Dartmouth student: Homecoming honors 'legacy of colonialism'
A student leader at Dartmouth College wants her classmates to “support the marginalized” by rejecting a time-honored homecoming tradition.
In an op-ed for The Dartmouth, student Jessica Cantos, a member of the Inter-Community Council, urges her classmates to reject the school’s homecoming bonfire tradition because participating in the festivities “celebrates Dartmouth’s legacy of colonialism” and “actively supports the administration’s violent negligence of the most vulnerable of our peers.”
Cantos begins her article by discussing the feeling of “home” for students, raising the issue of DACA and illegal immigrants’ sense of belonging on campus, but her primary concern pertains to the administration’s response to President Trump’s decision to end the Deferred Action for Childhood Arrivals program.
She claims that Dartmouth isn’t doing enough for DACA students, although she acknowledges that shortly after Trump announced that the program would expire, Dartmouth College President Phil Hanlon sent a school-wide email labelling DACA’s continuation a “moral imperative and a national necessity.”

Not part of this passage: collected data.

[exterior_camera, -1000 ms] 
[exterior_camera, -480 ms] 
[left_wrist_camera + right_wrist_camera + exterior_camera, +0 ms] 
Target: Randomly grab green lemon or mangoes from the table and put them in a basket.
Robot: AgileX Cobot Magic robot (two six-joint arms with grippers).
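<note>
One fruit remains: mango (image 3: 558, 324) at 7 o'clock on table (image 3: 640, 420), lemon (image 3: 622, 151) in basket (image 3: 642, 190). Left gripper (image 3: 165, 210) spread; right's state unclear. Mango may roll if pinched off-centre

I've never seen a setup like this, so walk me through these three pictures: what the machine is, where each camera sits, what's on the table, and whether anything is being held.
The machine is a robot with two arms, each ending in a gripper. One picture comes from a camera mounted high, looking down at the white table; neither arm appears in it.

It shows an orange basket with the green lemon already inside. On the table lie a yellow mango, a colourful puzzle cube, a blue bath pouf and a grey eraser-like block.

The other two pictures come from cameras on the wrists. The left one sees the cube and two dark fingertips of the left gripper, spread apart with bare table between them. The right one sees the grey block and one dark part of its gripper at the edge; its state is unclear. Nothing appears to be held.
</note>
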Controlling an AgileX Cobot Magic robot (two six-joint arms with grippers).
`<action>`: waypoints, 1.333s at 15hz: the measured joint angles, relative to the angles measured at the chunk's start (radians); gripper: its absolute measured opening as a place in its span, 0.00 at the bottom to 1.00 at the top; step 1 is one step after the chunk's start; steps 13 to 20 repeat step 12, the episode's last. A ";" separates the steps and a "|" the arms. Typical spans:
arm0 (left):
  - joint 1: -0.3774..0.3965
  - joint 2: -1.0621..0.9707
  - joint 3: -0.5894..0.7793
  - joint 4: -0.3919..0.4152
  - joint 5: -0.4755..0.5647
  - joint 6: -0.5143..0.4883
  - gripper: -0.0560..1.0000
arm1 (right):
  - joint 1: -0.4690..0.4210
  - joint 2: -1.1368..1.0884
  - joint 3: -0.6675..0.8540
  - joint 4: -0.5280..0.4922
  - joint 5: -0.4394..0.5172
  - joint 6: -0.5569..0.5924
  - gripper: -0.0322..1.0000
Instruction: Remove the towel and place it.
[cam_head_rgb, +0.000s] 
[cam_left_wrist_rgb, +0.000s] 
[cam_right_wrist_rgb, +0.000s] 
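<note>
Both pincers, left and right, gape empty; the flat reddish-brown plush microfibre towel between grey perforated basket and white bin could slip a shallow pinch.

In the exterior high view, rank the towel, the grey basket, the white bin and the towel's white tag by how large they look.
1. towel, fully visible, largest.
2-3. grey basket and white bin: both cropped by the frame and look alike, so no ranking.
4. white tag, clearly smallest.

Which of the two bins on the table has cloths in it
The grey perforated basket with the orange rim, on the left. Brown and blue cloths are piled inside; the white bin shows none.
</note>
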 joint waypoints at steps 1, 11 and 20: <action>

According to the school, its “admissions and financial aid policies do not consider domestic applicants’ immigration status,” while illegal immigrant students receive support from several departments on campus.
“For the administration, the encouragement of alumni participation in Homecoming traditions has never been a purely nostalgic act but rather a way to solicit donations,” she asserts, later charging readers to “not forget that we are celebrating Homecoming on stolen Abenaki land, a fact that the College continues to ignore while the administration claims this land as our home.”
She also complains about the “privileged complacency” of students and alumni who “blindly celebrate school pride while ignoring the harm this institution has committed and continues to perpetuate,” adding that she has a plan to assist illegal immigrants.
“Since [DACA] students would no longer be work-study eligible [after the program’s expiration], the Office of Financial Aid must replace the student contribution of current DACA recipients with financial aid,” she suggests. “Furthermore, the President’s Office and the Financial Planning and Budget Office must transparently provide legal fees for students and family members who are under threat of deportation."
Additionally, she argues that college security and local police should refuse to cooperate “without question, in any shape or form,” with immigration authorities.
“This Friday, refuse to run around the bonfire,” she implores students and alumni at the end of her piece. “For once, we should let the old traditions fail.”